§ **ABOUT THIS TASK**: Please output the lines shown below exactly as they appear.

§ **DATA EXTRACT**:
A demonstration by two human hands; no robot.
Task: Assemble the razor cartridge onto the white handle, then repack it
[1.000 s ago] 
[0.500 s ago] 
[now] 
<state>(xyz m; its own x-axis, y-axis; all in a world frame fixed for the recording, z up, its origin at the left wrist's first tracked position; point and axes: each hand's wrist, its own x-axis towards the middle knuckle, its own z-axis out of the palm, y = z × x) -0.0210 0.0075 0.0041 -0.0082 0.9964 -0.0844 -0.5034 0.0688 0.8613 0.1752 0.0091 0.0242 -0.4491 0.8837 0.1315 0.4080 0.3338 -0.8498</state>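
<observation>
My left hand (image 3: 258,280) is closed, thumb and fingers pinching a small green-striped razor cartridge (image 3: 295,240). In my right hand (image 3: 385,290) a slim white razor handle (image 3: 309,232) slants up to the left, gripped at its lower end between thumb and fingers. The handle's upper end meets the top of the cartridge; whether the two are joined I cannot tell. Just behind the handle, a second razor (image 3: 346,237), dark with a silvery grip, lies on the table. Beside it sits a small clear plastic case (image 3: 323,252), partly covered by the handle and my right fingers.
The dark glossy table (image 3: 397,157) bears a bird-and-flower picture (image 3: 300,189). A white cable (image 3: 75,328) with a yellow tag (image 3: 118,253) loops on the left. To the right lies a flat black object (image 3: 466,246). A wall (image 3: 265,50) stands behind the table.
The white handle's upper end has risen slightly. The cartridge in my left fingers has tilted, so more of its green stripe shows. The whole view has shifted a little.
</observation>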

§ **ANSWER SECTION**:
A demonstration by two human hands; no robot.
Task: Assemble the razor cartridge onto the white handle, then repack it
[1.000 s ago] 
[0.500 s ago] 
[now] 
<state>(xyz m; its own x-axis, y-axis; all in a world frame fixed for the recording, z up, its origin at the left wrist's first tracked position; point and axes: each hand's wrist, its own x-axis towards the middle knuckle, its own z-axis out of the palm, y = z × x) -0.0210 0.0075 0.0041 -0.0082 0.9964 -0.0844 -0.5034 0.0688 0.8613 0.1752 0.0091 0.0242 -0.4491 0.8837 0.1315 0.4080 0.3338 -0.8498</state>
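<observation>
My left hand (image 3: 258,280) is closed, thumb and fingers pinching a small green-striped razor cartridge (image 3: 295,240). In my right hand (image 3: 385,290) a slim white razor handle (image 3: 309,232) slants up to the left, gripped at its lower end between thumb and fingers. The handle's upper end meets the top of the cartridge; whether the two are joined I cannot tell. Just behind the handle, a second razor (image 3: 346,237), dark with a silvery grip, lies on the table. Beside it sits a small clear plastic case (image 3: 323,252), partly covered by the handle and my right fingers.
The dark glossy table (image 3: 397,157) bears a bird-and-flower picture (image 3: 300,189). A white cable (image 3: 75,328) with a yellow tag (image 3: 118,253) loops on the left. To the right lies a flat black object (image 3: 466,246). A wall (image 3: 265,50) stands behind the table.
The white handle's upper end has risen slightly. The cartridge in my left fingers has tilted, so more of its green stripe shows. The whole view has shifted a little.
</observation>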

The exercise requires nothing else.